1995 Faith

A.Marchant marchaa at agric.nsw.gov.au
Wed May 31 20:13:51 EST 1995

Michael Scotto wrote:

> > After billions of dollars, years of research,
> > and busloads of fossils providing what one
> > eminent scientist referred to as less than a
> > coffin-full of "evidence", I would think you
> > people would have moved on by now.
> > 

Adam Marchant wrote:

> Evidence, when composed of disparate kinds of data, is difficult to
> quantify.  A 'coffin-full' seems to be an eminently suitable unit.
> Let us then calibrate one coffin-full to be equal to 1.25 times the
> amount of evidence that there is for evolution - this would make the amount
> of evidence for evolution equal to 0.8 coffin-fulls (Scotto is not
> precise in saying how much less than one coffin-full of evidence there is
> for evolution).

Patrick O'Neil <patrick at corona> wrote:

Ah, but such a measure (and I would question a mere coffin-load unless 
you  are restricting fossil evidence to humans alone) does not account 
for the mass of observational evidence and molecular biological evidence 
which only takes up paper-space or disk space, depending on the storage 
media.  If you wish to somehow equate information and raw data with mass 
and volume, you would end up with FAR more than a single coffin-full.  

Evolution evidence includes fossils, bones, and data on more than just 
the hominid line and so the initial coffin reference is falsified.

Adam replies:

	I think that Patrick may have mis-understood me.  I was observing
that we did not have a unit of measurement for quantifying 'evidence' per
se.  I was taking up the suggestion implied in the quotation given by Michael
that we should adopt a unit called a 'coffin-full'.  A 'coffin-full' is the
NAME OF A UNIT OF MEASUREMENT, used to quantify evidence.  It is not a
measure of volume (for which we have 'litres' etc), mass, or any
other property for which we already have measurement units.

	A 'coffin-full' (symbol cf) need have no relation to the physical volume
of an actual coffin.  We have all sorts of names for units of things - Teslas,
grams, Curies, Hertz, scruples, parsecs, Gauss, radians, candellas,
Ohms, Henrys, fathoms, Kelvin etc etc etc - and the names don't need to
have any physical connection with the thing being quantitated.  What's a
mole got to do with moles?  How does a Siemen relate to semen?

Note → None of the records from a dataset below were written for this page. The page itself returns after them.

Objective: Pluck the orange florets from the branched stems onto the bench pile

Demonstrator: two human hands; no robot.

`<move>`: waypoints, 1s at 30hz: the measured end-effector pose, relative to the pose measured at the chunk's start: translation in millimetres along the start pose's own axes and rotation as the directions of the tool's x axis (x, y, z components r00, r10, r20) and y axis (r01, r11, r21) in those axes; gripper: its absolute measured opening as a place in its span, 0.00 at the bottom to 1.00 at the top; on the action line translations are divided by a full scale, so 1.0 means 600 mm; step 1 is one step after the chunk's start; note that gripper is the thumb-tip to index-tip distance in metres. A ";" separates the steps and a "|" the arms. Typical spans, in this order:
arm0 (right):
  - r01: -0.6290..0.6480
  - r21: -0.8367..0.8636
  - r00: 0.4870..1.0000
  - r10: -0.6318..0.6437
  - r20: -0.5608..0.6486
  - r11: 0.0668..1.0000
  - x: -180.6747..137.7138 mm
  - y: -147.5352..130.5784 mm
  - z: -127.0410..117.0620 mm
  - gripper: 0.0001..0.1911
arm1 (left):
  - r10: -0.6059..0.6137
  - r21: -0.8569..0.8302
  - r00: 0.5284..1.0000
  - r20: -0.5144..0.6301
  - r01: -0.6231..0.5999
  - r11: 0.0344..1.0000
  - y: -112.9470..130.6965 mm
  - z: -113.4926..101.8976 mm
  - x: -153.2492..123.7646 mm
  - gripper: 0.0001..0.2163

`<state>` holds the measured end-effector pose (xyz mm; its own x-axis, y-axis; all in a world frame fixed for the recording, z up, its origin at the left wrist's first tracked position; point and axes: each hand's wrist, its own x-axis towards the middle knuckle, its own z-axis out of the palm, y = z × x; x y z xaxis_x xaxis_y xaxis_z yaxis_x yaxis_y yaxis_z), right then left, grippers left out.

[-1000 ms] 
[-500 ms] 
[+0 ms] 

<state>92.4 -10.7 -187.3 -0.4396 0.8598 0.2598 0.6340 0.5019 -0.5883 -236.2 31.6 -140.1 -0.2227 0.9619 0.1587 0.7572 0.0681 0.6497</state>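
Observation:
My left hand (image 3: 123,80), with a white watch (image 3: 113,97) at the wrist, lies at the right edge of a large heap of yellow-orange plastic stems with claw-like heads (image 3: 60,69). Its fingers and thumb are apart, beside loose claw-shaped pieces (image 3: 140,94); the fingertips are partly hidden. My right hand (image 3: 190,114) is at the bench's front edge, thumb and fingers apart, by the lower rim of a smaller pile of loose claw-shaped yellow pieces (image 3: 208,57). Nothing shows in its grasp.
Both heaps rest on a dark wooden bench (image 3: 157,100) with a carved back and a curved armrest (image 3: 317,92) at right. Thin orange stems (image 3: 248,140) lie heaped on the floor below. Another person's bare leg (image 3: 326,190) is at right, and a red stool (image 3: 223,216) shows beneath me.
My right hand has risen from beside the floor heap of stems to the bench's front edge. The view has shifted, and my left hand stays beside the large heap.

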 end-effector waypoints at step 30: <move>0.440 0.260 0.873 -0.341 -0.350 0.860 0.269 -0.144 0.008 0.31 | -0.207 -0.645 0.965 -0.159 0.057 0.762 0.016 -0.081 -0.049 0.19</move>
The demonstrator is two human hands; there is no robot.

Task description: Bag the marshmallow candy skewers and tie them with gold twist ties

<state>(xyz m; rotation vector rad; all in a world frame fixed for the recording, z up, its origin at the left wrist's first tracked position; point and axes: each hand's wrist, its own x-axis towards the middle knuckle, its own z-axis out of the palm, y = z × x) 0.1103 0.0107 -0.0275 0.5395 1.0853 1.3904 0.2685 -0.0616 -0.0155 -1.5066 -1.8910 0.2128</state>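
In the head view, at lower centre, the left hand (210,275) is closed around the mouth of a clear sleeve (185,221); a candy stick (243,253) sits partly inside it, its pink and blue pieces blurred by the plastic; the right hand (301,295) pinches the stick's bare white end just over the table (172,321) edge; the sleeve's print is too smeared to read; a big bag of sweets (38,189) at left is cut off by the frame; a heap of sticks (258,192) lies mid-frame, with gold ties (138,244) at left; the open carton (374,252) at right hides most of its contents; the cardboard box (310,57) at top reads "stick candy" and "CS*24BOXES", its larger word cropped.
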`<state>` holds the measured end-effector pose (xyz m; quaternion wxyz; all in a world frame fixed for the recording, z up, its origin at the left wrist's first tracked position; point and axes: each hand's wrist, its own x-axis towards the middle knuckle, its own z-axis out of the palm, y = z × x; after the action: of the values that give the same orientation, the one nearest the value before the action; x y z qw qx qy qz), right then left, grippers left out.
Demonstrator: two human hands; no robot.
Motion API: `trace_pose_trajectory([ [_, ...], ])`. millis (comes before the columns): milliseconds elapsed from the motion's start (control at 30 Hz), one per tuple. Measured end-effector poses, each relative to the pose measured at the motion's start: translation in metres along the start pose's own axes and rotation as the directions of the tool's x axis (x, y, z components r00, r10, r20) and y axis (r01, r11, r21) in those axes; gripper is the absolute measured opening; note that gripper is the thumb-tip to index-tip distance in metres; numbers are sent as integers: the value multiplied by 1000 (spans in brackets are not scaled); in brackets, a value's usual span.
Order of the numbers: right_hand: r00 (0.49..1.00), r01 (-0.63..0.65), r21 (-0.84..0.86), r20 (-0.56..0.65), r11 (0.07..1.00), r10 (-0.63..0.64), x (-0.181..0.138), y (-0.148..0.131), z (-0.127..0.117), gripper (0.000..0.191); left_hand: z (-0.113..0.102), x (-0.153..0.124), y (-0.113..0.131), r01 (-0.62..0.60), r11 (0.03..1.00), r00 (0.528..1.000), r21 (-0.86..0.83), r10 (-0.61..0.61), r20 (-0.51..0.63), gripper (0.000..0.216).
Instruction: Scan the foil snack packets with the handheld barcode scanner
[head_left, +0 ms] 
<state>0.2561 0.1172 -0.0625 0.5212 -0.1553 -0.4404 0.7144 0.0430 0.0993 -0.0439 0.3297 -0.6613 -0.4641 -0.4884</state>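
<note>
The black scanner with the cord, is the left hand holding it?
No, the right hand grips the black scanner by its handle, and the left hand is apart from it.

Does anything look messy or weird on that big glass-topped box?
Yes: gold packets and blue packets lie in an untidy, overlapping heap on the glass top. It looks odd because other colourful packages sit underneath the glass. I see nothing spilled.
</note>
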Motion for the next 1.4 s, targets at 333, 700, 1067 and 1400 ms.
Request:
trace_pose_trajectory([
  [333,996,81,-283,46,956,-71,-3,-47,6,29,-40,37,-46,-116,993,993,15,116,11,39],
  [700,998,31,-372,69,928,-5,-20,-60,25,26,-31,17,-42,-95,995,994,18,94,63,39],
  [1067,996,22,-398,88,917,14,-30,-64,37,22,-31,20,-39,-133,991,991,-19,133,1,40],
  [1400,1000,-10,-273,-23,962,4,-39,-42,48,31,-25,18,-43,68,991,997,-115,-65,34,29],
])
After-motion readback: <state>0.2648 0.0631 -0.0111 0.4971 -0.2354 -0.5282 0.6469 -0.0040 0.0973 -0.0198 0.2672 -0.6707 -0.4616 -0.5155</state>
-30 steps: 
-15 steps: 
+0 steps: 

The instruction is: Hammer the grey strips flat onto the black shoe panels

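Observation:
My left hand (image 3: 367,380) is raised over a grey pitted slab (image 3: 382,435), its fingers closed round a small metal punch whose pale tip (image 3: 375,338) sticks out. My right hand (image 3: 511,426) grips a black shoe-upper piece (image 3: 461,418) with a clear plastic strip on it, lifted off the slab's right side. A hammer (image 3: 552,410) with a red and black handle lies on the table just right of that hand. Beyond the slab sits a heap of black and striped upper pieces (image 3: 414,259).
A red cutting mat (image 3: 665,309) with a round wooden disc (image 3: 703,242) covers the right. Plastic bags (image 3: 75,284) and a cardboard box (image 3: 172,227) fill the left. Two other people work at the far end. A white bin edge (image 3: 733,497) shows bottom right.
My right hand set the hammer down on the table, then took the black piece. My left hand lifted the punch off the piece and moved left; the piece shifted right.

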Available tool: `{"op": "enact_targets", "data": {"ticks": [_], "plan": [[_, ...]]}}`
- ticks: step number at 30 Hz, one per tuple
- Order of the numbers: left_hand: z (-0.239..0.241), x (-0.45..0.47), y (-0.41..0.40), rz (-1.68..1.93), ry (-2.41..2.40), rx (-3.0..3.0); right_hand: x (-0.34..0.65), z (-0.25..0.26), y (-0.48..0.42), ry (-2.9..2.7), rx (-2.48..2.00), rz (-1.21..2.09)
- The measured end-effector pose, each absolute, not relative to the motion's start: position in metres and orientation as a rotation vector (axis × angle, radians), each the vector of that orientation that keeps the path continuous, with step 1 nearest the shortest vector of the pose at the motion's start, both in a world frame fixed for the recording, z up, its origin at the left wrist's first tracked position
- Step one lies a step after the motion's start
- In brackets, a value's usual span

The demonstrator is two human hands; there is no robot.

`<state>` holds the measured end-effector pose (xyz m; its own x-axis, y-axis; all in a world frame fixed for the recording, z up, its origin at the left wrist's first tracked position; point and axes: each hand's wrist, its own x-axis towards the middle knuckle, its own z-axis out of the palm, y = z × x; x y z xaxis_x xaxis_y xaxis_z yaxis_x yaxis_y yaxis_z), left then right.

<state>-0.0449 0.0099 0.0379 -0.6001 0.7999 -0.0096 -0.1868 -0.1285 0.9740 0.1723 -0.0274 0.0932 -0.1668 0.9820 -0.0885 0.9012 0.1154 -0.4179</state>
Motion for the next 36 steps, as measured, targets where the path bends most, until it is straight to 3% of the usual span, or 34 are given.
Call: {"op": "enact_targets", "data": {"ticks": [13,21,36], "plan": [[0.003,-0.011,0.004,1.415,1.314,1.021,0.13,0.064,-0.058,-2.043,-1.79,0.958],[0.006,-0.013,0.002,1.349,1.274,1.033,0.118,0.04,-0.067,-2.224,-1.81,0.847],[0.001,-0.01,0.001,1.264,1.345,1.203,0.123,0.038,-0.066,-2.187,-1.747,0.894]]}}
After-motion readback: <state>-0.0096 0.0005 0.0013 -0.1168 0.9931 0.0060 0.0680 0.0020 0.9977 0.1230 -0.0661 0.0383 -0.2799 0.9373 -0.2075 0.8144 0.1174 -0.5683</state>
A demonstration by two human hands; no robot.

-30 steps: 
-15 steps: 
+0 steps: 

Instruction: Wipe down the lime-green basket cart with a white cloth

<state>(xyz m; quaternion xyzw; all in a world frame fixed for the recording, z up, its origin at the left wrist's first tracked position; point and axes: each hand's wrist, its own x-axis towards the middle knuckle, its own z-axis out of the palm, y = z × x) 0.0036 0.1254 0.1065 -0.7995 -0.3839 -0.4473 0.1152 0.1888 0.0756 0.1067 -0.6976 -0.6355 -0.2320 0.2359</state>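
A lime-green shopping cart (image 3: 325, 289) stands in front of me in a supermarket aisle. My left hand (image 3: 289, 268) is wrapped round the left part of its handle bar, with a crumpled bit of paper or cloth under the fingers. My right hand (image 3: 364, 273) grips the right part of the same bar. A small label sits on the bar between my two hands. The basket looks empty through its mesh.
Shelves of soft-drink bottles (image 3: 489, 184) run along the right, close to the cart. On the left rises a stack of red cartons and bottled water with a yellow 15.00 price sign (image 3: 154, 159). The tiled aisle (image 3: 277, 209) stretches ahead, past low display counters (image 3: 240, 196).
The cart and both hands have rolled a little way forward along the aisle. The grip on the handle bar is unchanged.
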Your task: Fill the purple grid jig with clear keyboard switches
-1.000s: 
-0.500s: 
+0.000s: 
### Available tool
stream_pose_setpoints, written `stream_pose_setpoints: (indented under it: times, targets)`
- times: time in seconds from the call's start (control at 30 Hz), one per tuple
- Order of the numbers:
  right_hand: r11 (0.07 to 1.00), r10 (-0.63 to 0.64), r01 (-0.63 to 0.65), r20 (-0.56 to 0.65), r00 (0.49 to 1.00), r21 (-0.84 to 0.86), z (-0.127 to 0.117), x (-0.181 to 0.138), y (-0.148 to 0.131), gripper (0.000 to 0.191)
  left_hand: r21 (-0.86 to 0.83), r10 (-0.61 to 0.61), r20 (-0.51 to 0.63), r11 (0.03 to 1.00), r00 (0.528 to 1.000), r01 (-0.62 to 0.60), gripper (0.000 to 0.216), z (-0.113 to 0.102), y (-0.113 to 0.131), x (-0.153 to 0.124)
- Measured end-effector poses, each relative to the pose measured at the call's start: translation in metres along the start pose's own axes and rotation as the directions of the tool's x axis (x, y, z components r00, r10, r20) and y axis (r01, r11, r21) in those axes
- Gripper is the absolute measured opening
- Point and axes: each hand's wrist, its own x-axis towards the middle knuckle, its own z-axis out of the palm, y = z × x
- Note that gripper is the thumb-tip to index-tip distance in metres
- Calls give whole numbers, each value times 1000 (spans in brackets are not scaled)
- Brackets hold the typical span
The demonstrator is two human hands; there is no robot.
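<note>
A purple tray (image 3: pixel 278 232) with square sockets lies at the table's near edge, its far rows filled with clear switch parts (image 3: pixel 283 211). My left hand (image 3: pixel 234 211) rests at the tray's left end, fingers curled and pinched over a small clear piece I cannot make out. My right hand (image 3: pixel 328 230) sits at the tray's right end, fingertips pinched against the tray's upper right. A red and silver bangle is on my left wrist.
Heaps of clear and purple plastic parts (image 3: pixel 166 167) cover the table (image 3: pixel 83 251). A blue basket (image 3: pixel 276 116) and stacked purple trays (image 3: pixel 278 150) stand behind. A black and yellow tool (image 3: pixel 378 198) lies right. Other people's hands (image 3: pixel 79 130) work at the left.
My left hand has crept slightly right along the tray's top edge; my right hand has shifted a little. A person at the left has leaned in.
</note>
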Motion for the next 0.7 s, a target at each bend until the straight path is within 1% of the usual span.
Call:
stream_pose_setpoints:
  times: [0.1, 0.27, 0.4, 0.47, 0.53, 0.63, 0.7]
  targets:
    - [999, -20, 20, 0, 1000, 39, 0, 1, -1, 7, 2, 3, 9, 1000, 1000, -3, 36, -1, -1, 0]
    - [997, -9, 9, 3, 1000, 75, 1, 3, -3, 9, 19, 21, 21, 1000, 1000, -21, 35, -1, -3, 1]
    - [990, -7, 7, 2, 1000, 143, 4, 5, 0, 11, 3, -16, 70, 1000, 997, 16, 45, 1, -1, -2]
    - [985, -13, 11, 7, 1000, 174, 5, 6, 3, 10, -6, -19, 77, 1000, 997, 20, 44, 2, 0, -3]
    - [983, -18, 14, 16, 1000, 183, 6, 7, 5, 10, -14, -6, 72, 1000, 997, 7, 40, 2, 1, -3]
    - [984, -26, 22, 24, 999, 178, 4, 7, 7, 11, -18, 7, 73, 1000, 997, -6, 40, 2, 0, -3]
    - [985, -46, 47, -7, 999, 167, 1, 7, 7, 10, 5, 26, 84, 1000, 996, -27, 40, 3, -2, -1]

	Evidence for biological evolution comes from fossils, from comparative
anatomy, biochemistry, DNA sequence comparison, biogeography, analogy with
plant and animal breeding, theoretical models, etc etc.
The whole adds up (by definition) to 0.8 cf.

	It is obvious that a cf is not a very conveniently sized unit. 
We'll probably have to use mostly mcf, or even micro-cf, for talking about
the amount of evidence in individual scientific reports.